-- WHAT TO WORK ON --
Everything in the records below from the line containing "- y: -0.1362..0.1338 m" through the line containing "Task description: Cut" is to be reproduced exactly, those two lines included; no picture is to be copied.

-- RECORDS FOR THIS TASK --
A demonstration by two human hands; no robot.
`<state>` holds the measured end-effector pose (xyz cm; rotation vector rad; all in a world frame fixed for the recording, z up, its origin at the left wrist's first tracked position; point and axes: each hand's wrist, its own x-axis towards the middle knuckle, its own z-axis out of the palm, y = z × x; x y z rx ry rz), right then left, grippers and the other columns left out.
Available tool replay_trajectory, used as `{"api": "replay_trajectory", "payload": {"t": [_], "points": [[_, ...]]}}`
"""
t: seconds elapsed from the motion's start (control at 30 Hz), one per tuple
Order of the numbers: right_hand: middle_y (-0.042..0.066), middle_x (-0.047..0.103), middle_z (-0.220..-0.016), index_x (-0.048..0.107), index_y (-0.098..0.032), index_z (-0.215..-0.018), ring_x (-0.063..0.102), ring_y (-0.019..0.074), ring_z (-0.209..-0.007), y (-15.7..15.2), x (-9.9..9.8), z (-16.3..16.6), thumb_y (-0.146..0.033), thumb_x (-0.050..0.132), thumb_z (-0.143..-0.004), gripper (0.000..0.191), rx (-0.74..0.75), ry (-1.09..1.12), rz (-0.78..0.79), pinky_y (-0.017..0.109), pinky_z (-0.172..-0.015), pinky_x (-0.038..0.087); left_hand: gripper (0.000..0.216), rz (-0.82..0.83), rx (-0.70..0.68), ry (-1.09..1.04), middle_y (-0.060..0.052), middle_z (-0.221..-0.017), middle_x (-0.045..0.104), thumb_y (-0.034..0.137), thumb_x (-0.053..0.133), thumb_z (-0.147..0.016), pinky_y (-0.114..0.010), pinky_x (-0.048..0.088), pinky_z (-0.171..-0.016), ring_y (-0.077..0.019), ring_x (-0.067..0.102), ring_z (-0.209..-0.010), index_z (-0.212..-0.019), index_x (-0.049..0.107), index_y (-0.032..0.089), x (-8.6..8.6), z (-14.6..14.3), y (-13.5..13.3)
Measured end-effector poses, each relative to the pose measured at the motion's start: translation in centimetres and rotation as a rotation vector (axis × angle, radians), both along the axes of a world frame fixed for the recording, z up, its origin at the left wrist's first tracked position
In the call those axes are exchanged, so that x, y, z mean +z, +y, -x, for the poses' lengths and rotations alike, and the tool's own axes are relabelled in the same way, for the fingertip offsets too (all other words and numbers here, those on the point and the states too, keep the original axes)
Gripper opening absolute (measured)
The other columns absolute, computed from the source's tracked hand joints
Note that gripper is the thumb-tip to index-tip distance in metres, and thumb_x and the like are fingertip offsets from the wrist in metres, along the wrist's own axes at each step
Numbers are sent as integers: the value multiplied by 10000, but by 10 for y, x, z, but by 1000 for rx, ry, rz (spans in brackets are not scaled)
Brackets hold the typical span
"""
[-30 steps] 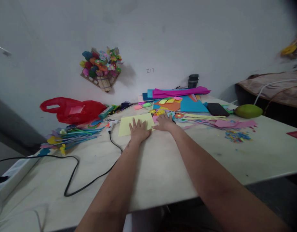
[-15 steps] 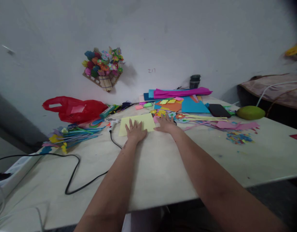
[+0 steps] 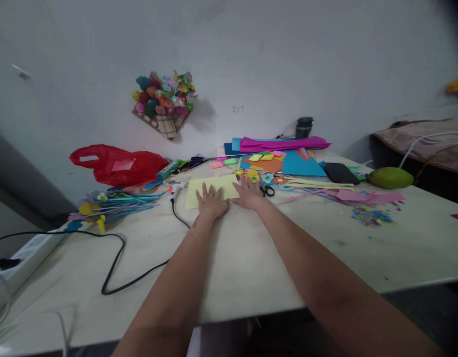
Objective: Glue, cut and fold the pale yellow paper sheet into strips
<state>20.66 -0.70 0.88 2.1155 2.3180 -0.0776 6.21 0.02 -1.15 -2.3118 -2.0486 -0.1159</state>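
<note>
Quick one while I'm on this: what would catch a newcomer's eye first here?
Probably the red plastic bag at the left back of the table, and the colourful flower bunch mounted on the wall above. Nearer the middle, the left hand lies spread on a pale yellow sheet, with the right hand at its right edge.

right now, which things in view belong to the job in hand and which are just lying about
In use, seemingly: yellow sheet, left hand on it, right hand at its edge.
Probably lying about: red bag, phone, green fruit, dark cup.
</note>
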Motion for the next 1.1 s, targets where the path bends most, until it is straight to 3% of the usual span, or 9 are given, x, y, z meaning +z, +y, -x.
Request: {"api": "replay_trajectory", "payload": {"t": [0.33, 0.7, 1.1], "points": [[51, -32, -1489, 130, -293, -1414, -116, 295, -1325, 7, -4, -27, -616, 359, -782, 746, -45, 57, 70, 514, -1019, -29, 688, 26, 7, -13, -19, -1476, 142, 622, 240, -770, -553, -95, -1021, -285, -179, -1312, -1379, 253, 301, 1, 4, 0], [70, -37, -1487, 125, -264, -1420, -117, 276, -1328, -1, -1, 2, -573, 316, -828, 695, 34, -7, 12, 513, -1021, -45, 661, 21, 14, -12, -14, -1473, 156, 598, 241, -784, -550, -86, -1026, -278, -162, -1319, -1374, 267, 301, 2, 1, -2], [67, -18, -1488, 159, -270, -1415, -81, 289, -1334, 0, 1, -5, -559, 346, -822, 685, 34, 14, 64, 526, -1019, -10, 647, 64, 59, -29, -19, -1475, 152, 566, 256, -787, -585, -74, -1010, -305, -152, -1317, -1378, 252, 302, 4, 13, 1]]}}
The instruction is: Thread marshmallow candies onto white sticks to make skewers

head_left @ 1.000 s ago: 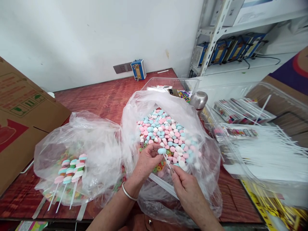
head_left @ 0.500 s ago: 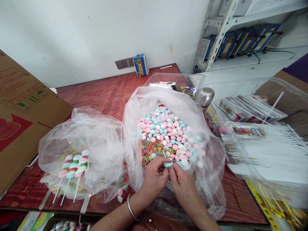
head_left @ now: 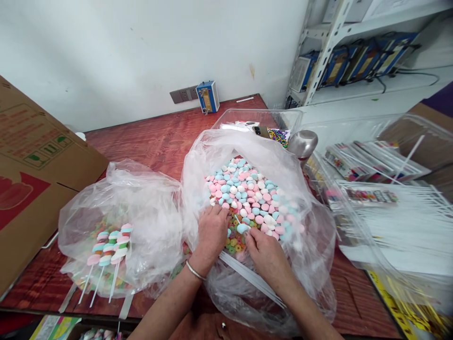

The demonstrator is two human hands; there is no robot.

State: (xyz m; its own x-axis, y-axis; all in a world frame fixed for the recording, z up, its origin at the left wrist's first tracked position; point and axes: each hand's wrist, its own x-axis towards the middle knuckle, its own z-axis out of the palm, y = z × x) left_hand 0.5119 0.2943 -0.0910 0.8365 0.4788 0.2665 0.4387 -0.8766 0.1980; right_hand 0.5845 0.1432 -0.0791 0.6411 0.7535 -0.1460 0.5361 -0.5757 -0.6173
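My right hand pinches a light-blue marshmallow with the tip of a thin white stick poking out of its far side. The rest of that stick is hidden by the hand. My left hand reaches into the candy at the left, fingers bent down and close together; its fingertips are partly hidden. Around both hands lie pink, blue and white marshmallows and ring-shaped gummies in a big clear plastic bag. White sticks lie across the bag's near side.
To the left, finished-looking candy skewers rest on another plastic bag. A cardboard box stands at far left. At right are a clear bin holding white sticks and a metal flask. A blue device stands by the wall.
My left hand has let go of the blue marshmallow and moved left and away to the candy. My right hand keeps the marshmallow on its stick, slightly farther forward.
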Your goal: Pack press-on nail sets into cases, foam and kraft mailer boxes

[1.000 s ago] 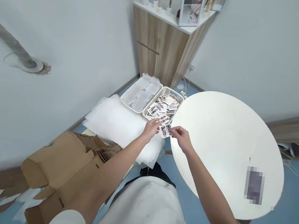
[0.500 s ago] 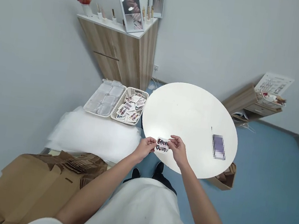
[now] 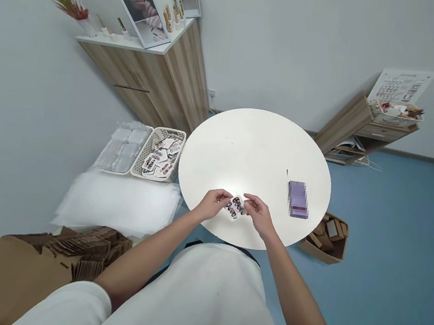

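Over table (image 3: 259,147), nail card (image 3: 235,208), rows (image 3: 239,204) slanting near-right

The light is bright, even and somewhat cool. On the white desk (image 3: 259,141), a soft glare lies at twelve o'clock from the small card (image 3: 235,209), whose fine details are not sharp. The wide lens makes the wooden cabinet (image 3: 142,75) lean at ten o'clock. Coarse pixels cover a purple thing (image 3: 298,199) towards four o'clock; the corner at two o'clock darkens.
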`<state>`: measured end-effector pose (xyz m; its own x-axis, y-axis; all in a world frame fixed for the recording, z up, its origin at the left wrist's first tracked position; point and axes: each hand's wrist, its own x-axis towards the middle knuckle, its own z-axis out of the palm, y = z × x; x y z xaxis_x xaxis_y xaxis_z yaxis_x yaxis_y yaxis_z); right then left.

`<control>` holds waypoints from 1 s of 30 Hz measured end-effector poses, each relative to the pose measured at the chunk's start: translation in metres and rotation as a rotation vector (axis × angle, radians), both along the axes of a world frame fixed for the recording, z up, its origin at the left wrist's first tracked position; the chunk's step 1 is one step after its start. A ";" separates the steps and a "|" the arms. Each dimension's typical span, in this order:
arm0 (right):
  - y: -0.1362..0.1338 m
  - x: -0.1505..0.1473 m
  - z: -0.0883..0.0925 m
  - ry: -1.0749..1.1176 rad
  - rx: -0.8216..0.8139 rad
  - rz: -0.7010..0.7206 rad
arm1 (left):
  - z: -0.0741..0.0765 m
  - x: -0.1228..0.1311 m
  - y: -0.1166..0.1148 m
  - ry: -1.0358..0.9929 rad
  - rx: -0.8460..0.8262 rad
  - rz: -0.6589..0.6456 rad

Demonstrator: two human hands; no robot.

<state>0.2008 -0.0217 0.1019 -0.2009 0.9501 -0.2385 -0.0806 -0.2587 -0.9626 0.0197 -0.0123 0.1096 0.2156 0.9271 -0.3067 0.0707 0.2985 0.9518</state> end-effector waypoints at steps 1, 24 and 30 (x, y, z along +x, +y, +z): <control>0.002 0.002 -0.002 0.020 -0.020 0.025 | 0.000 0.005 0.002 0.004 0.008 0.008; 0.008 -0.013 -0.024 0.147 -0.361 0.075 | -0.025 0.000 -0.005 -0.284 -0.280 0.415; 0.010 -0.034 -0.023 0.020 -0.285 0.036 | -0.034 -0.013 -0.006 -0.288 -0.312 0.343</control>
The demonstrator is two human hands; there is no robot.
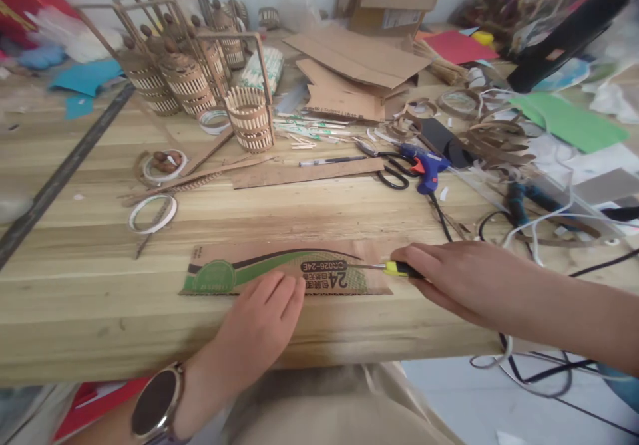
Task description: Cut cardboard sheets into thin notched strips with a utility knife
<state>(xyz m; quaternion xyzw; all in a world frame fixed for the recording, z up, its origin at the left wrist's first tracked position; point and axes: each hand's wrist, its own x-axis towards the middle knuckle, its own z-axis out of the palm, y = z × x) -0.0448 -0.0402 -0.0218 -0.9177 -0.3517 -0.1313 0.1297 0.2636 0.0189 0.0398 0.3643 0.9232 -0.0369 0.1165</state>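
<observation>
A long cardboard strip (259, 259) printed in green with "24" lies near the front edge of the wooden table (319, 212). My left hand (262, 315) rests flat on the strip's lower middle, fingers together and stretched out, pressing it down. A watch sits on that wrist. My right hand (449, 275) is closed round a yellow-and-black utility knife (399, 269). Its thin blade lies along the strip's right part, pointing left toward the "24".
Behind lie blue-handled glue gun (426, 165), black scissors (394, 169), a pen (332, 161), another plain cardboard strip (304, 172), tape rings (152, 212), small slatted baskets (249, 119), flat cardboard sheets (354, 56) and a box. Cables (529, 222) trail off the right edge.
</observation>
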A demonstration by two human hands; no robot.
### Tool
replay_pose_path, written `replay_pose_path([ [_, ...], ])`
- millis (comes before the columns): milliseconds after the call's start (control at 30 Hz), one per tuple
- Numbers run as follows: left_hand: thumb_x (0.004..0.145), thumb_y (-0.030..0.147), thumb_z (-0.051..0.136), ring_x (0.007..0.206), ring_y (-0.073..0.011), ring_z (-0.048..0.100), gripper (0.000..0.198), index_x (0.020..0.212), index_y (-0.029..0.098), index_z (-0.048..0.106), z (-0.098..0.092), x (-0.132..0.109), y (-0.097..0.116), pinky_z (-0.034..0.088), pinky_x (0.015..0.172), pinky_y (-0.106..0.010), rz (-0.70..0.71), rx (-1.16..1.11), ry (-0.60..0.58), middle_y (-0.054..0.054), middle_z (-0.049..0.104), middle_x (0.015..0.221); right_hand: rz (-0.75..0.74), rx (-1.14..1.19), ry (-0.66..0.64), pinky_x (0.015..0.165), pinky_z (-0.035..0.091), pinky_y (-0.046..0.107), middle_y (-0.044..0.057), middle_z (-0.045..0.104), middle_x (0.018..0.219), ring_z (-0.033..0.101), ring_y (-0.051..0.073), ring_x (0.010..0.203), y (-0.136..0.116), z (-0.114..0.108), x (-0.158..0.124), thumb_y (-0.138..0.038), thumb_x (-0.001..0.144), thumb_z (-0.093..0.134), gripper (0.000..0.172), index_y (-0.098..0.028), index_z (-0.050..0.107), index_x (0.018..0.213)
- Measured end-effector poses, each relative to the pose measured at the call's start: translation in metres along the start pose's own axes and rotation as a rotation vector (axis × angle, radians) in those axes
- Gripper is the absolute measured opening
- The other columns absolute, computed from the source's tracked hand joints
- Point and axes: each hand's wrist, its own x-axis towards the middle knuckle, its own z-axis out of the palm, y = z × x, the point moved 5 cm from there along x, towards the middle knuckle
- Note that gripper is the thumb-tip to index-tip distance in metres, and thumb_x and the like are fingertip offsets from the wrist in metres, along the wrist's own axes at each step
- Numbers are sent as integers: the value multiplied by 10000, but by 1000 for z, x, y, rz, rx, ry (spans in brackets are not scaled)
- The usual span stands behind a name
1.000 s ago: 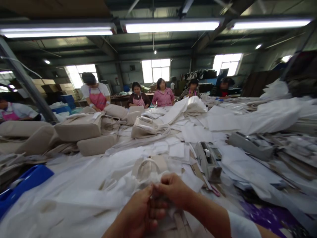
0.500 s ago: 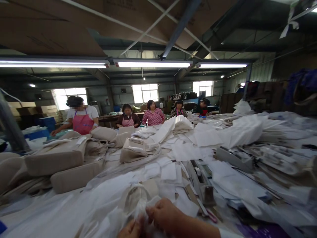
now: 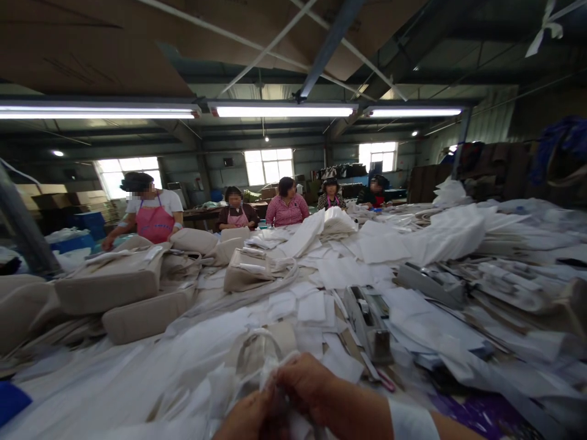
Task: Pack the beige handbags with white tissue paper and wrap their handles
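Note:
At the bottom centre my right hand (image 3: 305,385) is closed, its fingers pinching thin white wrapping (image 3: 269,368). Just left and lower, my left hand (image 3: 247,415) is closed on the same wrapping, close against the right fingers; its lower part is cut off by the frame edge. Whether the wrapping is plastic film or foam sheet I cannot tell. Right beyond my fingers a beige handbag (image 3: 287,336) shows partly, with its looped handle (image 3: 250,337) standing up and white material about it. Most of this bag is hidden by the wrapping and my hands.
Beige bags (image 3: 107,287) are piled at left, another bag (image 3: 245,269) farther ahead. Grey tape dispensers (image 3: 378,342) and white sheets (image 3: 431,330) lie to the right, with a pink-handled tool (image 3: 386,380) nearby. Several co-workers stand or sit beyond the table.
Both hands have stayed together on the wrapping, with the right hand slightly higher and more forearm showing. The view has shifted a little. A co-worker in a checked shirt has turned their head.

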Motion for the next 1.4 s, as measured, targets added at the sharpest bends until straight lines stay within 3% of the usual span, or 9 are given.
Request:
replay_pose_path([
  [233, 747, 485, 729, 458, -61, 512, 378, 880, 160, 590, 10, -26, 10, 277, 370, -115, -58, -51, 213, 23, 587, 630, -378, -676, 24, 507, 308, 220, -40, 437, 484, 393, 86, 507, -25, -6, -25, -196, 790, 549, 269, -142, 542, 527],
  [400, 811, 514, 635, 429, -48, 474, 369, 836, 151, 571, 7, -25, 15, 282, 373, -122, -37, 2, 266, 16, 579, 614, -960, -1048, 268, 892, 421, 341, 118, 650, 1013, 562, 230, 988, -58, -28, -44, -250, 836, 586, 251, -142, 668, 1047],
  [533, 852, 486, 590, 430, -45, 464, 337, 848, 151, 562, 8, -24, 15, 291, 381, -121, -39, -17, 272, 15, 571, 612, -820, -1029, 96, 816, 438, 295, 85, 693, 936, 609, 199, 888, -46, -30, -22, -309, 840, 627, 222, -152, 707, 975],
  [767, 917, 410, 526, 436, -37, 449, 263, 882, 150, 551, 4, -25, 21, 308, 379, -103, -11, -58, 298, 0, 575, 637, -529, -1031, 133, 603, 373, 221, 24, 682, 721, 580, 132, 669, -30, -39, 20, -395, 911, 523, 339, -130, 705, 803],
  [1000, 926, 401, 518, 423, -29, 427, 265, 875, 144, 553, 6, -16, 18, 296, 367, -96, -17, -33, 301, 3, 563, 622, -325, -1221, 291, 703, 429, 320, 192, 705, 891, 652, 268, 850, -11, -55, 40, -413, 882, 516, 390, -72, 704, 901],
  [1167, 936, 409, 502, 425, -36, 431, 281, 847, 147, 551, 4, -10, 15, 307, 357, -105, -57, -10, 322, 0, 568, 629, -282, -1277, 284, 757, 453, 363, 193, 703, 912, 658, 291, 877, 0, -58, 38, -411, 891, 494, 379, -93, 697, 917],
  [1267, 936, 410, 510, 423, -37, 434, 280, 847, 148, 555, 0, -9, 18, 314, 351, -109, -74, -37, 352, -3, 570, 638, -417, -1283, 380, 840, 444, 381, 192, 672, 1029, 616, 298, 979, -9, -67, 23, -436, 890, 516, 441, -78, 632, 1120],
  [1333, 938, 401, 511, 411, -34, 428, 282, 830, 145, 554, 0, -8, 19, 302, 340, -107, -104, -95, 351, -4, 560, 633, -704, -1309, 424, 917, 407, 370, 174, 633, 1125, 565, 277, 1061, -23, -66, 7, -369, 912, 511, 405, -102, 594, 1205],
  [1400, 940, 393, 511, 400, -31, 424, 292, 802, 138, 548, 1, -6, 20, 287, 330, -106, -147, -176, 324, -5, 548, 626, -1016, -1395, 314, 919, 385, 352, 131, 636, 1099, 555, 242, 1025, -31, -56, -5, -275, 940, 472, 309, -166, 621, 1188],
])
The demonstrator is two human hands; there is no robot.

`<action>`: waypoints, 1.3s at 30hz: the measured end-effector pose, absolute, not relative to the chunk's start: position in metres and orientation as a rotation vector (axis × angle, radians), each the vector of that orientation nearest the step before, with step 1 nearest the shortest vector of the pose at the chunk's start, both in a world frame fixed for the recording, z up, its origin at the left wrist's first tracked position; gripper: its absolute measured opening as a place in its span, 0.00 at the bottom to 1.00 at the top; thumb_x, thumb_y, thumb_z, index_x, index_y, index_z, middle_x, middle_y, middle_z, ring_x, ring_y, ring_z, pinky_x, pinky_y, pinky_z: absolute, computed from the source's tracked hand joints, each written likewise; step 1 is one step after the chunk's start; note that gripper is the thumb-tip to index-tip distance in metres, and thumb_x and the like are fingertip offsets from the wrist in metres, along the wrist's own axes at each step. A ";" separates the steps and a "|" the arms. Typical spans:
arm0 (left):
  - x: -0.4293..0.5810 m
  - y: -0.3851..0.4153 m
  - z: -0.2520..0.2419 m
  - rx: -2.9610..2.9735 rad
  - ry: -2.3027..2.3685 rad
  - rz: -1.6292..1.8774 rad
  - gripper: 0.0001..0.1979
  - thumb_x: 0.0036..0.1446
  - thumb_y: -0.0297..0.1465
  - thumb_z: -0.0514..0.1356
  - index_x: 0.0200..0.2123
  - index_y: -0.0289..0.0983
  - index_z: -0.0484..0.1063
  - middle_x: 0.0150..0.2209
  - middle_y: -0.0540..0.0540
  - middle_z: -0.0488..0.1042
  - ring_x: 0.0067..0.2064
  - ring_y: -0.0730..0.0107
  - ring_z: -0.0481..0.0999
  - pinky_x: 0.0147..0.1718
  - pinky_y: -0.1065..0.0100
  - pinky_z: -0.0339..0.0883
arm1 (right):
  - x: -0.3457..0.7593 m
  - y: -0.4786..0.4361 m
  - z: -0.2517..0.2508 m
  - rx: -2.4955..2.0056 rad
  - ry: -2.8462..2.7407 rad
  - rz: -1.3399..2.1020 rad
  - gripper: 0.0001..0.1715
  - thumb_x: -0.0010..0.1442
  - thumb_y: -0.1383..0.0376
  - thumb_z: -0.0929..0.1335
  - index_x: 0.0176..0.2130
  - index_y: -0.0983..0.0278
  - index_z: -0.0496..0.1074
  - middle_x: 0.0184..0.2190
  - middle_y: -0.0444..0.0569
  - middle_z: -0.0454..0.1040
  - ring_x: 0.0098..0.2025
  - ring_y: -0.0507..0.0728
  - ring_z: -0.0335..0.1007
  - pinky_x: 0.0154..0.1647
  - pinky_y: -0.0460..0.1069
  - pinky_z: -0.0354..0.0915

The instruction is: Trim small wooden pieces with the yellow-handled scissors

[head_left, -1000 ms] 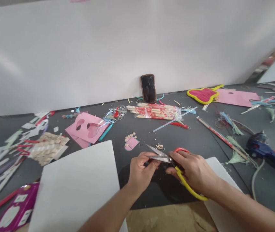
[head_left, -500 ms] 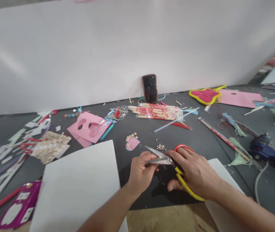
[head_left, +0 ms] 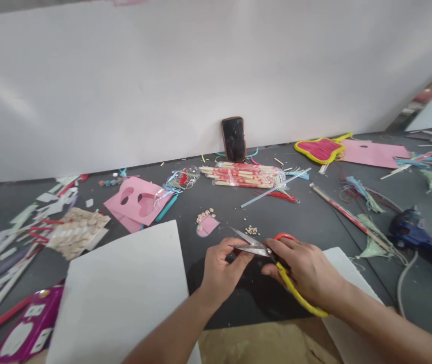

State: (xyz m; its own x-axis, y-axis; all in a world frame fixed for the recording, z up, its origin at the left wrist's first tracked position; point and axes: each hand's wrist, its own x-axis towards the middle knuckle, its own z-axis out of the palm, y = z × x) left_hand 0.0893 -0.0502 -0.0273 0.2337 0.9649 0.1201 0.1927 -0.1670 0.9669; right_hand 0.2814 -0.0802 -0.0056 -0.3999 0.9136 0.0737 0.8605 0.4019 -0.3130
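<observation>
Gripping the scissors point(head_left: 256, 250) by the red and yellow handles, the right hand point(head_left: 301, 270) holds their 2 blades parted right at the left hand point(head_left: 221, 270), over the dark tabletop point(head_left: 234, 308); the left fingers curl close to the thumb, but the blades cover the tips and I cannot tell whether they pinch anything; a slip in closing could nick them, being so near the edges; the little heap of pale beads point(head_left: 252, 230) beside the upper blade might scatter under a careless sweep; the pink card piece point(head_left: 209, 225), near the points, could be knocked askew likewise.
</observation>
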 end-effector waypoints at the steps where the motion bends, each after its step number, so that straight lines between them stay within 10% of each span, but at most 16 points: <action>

-- RESULT OF THIS EXERCISE --
  - y: -0.1362..0.1338 m
  - x: -0.1505..0.1473 m
  - z: -0.0883..0.0925 m
  - ry: -1.0749..1.1176 rad
  - rx: -0.8216..0.8139 rad
  - rz: -0.7010..0.7206 rad
arm1 (left):
  - z: -0.0741..0.0765 m
  - x: -0.1228..0.1311 m
  - y: -0.1166..0.1148 m
  - ry: -1.0358..0.9929 rad
  - rx: -0.8460..0.8262 rad
  - rz: -0.6589..0.6456 rad

Demonstrator: two human hands; no robot.

<state>0.2008 -0.0217 0.1019 -0.2009 0.9501 -0.2385 -0.0806 -0.2587 -0.9626 0.0197 -0.0123 0.1096 0.2156 0.9271 -0.3067 0.0707 0.2985 0.9518</state> end-effector waypoints at steps 1, 24 and 30 (x, y, z along +x, +y, +z): <control>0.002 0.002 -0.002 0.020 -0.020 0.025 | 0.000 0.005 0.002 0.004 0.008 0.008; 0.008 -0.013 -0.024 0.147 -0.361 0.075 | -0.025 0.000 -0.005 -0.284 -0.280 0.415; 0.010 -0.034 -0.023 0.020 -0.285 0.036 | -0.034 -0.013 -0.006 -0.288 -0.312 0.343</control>
The demonstrator is two human hands; there is no robot.
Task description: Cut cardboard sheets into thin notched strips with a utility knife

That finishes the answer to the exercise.